You can even avoid rerunning already existing result by running downloading existing result from the results repository:

import mteb.cache import ResultCache

cache = ResultCache("my_mteb_results_folder")
cache.download_from_remote() # will take a while the first time

# will only rerun missing results
results = mteb.evaluate(
    tasks, 
    model, 
    cache=cache,
    overwrite_strategy="only-missing" # default
)

To read more about how to load and work with results check out the MTEB documentation.

Leaderboard Submission

To add your model to the MTEB Leaderboard, you will need to follow the Adding a Model MTEB Documentation.

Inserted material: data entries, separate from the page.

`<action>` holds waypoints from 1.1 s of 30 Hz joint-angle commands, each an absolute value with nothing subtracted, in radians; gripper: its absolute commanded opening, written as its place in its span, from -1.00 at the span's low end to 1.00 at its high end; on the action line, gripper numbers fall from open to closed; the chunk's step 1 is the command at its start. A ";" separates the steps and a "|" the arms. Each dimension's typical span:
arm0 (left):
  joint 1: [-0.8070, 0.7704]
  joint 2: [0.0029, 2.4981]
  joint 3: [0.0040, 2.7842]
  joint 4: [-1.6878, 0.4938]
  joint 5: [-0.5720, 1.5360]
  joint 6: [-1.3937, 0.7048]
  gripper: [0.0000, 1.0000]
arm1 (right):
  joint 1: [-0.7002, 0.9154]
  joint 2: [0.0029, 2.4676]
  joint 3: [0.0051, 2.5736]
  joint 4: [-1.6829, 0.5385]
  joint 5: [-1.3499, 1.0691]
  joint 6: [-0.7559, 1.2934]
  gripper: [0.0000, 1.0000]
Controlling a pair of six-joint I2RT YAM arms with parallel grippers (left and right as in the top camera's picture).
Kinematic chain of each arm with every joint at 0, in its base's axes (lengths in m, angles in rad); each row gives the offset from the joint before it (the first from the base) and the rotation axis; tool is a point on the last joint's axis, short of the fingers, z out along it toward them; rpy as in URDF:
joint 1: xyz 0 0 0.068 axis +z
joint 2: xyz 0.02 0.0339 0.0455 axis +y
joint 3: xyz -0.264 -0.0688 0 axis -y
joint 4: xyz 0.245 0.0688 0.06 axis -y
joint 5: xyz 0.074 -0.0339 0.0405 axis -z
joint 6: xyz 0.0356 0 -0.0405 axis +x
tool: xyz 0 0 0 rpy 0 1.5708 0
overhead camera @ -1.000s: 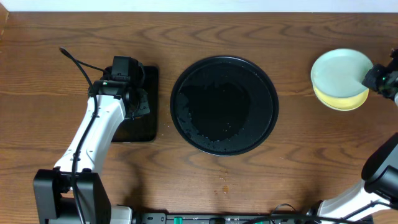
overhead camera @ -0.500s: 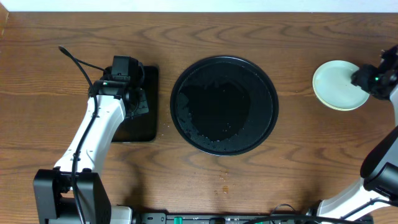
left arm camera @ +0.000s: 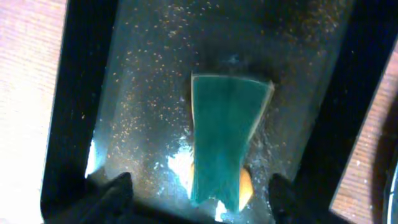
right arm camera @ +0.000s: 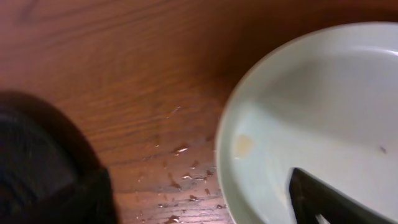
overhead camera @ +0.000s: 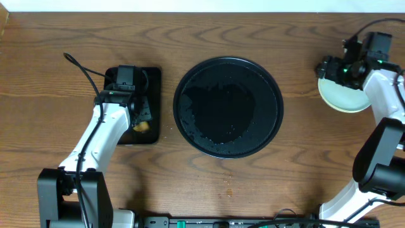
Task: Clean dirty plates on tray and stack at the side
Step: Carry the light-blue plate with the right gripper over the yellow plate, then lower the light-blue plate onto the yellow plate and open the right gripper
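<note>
Left gripper [left arm camera: 199,190] hangs open over the rectangular black tray [overhead camera: 154,88], its fingertips spread wider than the sponge [left arm camera: 227,130] between them and touching neither side of it. The right gripper [right arm camera: 193,193] is also spread wide and grips nothing, with one finger over bare wood and the other over the top plate. The brown wood-grain tabletop [overhead camera: 297,177] carries everything. At its centre sits the round black tray [overhead camera: 177,107], glossy and speckled with water. The rectangular tray lies at its 9 o'clock, wet inside. At its 3 o'clock, well apart, the plates [overhead camera: 345,101] are stacked on bare wood, pale mint on top and a yellow rim below; their number cannot be told. The sponge lies flat, green above and yellow beneath. A small tan smear [right arm camera: 244,145] marks the top plate, and droplets [right arm camera: 180,168] dot the wood beside it.
</note>
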State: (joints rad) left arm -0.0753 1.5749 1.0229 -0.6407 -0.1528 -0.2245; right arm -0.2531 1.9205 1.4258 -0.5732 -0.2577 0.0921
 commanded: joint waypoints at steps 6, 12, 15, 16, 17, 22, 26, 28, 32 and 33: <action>-0.073 1.577 1.018 -0.638 -0.176 -0.218 0.63 | -0.218 1.922 1.438 -0.618 -0.263 0.090 0.99; -0.073 1.577 1.018 -0.638 -0.176 -0.218 0.67 | -0.217 1.922 1.438 -0.640 -0.263 0.089 0.99; -0.073 1.577 1.018 -0.638 -0.176 -0.218 0.69 | -0.217 1.922 1.438 -0.640 -0.263 0.089 0.99; -0.073 1.577 1.018 -0.638 -0.176 -0.218 0.69 | -0.217 1.922 1.438 -0.640 -0.263 0.089 0.99; -0.073 1.577 1.018 -0.638 -0.176 -0.218 0.71 | -0.217 1.922 1.438 -0.640 -0.263 0.089 0.99; -0.073 1.577 1.018 -0.638 -0.176 -0.218 0.72 | -0.217 1.922 1.438 -0.640 -0.263 0.089 0.98; -0.073 1.577 1.018 -0.638 -0.176 -0.218 0.72 | -0.217 1.922 1.438 -0.640 -0.263 0.089 0.99; -0.073 1.577 1.018 -0.638 -0.177 -0.218 0.72 | -0.217 1.922 1.438 -0.640 -0.263 0.089 0.98; -0.073 1.577 1.018 -0.638 -0.176 -0.218 0.72 | -0.217 1.922 1.438 -0.640 -0.263 0.089 0.99; -0.073 1.577 1.018 -0.638 -0.176 -0.218 0.72 | -0.217 1.922 1.438 -0.640 -0.263 0.089 0.99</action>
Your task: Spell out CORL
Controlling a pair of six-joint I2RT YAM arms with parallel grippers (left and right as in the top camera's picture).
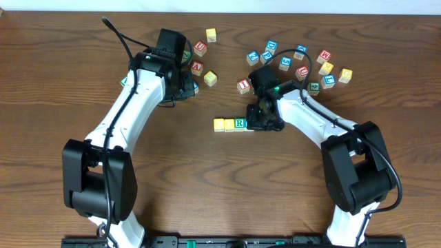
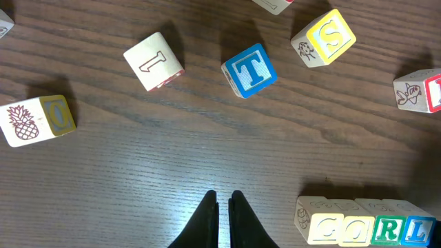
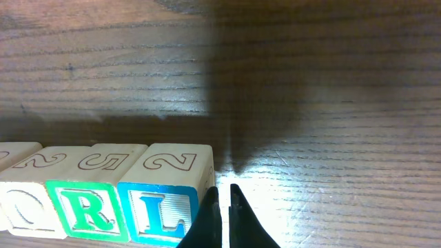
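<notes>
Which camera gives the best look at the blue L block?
Right wrist: the L block fills the foreground, its blue letter clear, beside the right hand. Left wrist shows it small in the bottom right corner. Overhead, the right arm hides it.

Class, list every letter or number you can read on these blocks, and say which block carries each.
"CORL": front faces, row of four cubes.
"2", "5", "2": tops of its O, R, L cubes.
"T": blue cube.
"S": yellow cube.
"1": white cube, sideways.
Scattered cubes in the overhead view: too small to read.
</notes>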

For the process, you’ll need to follow these steps:

Add your model metadata (name, languages, number of parameters, framework, training datasets, etc.) to the MTEB Repository.
Evaluate your model using MTEB on your desired tasks and save the results.
Submit your results to the MTEB Results Repository.

Once both are merged, after a day you’ll be able to find your model on the official leaderboard.